Does this function define first-order ordinary differential equations?

Question

I've read 3 different books but, this condition seems to fit them all:

It's homogeneous if: $y'=f(tx,ty)=f(x,y)$

Is this correct?

Answer 1

This is one sense in which a differential equation can be homogeneous, but be cautioned that this is not nearly the more common sense, which is very different!

---

The usual sense of homogeneous in the context of differential equations is the following: A linear ordinary differential equation is one of the form $$\frac{d^m}{dx^m} y(x) + A_{m - 1}(x) \frac{d^{m - 1}}{dx^{m - 1}} + \cdots + A_1(x) \frac{d}{dx} y(x) + A_0(x) y = F(x).$$ It is furthermore homogeneous iff $F(x)$ (called the source term) is $0$, or equivalently, iff $y(x) = 0$ is a solution. A key feature of homogeneous linear o.d.e.s is that their solutions comprise a vector space under the usual addition and scalar multiplication of functions.

We see immediately that an o.d.e. $y' = f(x, y)$ is homogeneous if $f(x, y)$ is linear in $y$, that is, if $\frac{\partial^2 f}{\partial y^2} = 0$.

---

Wikipedia describes a second notion of homogeneous first-order equations that I hadn't encountered before. It's closer to the notion you describe but still distinct. A first-order differential equation of the form $$P(x, y) \,dx + Q(x, y) \,dy = 0$$ is of homogeneous type if $P, Q$ are homogeneous functions of the same degree: A function $R(x, y)$ is homogeneous of degree $m$ iff $R(\lambda x, \lambda y) = \lambda^m R(x, y)$. Rearranging, we can rewrite such an equation (ignoring the places where $Q$ takes on the value zero) as $$\frac{d}{dx} y(x) = -\frac{P(x, y)}{Q(x, y)},$$ and the right-hand side satisfies $$-\frac{P(\lambda x, \lambda y)}{Q(\lambda x, \lambda y)} = -\frac{\lambda^m P(x, y)}{\lambda^m Q(x, y)} = -\frac{P(x, y)}{Q(x, y)},$$ so any homogeneous first-order differential equation of homogeneous type can be put in the indicated form.

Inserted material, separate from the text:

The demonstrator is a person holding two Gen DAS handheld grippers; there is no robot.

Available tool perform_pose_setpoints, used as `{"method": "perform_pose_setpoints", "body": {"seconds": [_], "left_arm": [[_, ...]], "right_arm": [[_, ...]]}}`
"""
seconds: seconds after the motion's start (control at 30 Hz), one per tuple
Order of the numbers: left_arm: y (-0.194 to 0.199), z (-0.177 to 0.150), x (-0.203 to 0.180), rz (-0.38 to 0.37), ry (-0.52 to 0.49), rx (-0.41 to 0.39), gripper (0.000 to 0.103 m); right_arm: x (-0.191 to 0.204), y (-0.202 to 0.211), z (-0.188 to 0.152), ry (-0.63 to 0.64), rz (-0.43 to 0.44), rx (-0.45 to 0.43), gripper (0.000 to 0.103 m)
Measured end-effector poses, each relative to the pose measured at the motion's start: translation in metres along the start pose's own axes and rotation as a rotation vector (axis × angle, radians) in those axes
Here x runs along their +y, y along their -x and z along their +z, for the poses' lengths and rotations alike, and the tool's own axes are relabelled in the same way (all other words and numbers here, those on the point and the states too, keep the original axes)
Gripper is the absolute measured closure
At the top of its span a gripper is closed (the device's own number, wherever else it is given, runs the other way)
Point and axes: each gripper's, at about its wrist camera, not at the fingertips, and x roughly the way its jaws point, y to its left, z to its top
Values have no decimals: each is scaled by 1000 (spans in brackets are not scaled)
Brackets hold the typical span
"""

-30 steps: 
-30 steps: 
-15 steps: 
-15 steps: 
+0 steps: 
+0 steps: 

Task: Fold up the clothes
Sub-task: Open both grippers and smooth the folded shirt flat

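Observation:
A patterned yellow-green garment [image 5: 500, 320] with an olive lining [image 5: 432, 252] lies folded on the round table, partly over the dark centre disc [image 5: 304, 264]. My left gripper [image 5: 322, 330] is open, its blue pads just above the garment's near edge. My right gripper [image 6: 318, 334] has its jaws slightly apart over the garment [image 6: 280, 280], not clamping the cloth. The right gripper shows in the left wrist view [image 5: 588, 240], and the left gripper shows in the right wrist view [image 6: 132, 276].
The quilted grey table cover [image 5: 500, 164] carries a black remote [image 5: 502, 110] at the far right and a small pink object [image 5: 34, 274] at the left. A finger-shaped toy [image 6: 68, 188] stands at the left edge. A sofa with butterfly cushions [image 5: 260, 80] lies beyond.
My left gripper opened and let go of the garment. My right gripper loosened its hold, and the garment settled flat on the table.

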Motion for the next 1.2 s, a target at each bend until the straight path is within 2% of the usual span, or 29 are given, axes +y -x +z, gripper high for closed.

Conversely, we can rewrite the given equation $y' = f(x, y)$ as $$-f(x, y) \,dx + dy = 0,$$ and both of the coefficients are homogeneous of degree zero, hence so view the given equation as one of homogeneous type, and hence the notion in the question agrees with the notion of homogeneous type, at least up the zero set of $Q$.